Active surveillance after neoadjuvant chemoradiotherapy may be an alternative to surgery for some with esophageal cancer.
Esophagectomy is the keystone treatment for patients with esophageal cancer. This procedure, however, has a mortality rate of 1% to 5%, a complication rate of 59%, persisting symptoms and decreased quality of life [1]. Previously, the CROSS trial showed that neoadjuvant chemoradiotherapy improved survival and that 29% of patients had a complete pathological response after neoadjuvant chemoradiotherapy [2]. This imposed the dilemma of whether all patients should undergo standard surgery after neoadjuvant chemoradiotherapy, or whether active surveillance could provide an organ-sparing alternative strategy.
To answer this question, the phase 3 SANO noninferiority trial (NTR6803 8-11-2017, NCT05953181) included 309 participants with locally advanced esophageal cancer who had a complete pathological response after neoadjuvant chemoradiotherapy (defined as no residual disease at 6 and 12 weeks after neoadjuvant chemoradiotherapy). The participants were randomly assigned 1:1 to standard surgery or active surveillance. Participants in the active surveillance arm underwent a response evaluation every 6 weeks; surgery was only performed when a (residual) tumor was detected. The primary endpoint was overall survival (OS) from the day of complete pathological response. Noninferiority was defined as less than 15% difference in OS at 2 years between study arms. Dr. Berend van der Wilk (Erasmus Medical Center, the Netherlands) presented the first results [3].

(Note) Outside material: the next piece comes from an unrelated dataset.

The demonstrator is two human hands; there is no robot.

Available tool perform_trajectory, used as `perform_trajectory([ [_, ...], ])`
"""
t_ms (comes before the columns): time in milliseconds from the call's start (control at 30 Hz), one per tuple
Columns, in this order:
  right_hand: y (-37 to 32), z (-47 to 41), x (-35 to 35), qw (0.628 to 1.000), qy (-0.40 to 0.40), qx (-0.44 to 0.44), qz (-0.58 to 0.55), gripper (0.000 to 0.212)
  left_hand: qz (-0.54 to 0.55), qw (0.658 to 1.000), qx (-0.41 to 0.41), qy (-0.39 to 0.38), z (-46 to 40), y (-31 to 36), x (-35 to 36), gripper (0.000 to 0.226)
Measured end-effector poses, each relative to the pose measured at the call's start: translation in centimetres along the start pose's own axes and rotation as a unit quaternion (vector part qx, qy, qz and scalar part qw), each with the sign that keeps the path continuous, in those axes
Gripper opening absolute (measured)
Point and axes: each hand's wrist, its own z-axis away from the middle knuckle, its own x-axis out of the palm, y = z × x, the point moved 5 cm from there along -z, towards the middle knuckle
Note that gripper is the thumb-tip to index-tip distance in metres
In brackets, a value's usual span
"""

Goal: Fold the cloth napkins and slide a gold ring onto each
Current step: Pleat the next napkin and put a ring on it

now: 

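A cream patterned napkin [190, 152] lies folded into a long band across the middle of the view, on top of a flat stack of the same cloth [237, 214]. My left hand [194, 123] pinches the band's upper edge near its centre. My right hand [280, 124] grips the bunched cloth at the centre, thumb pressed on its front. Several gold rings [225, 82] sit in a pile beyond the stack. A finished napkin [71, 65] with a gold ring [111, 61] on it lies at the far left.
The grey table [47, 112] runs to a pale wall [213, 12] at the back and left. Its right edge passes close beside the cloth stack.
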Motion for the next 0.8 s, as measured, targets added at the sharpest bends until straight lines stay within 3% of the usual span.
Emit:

After a median follow-up of 38 months, there was no statistically significant difference in OS between the arms (HR, 1.14; 95% CI, 0.74-1.78; P=0.55). At 2 years, OS in active surveillance was noninferior to standard surgery. In line with this, no statistically significant difference was observed in distant-free survival (HR, 1.35; 95% CI, 0.89-2.03; P=0.15), or distant metastases rate (OR, 1.45; 95% CI, 0.85-2.48; P=0.18). In the active surveillance arm, 35% of participants had persistent complete responses after 2 years.
Operative outcomes were comparable in both arms, except for the mean time to surgery. This means that patients with local regrowth during active surveillance could be operated on safely and successfully. At 6 and 9 months after randomization, global improvement in quality of life appeared to be statistically significant and clinically relevant in the active surveillance arm.
“These results suggest that active surveillance offers a potential alternative for surgery in patients with esophageal cancer who show pathological complete response after neoadjuvant chemoradiotherapy,” concluded Dr. Van der Wilk.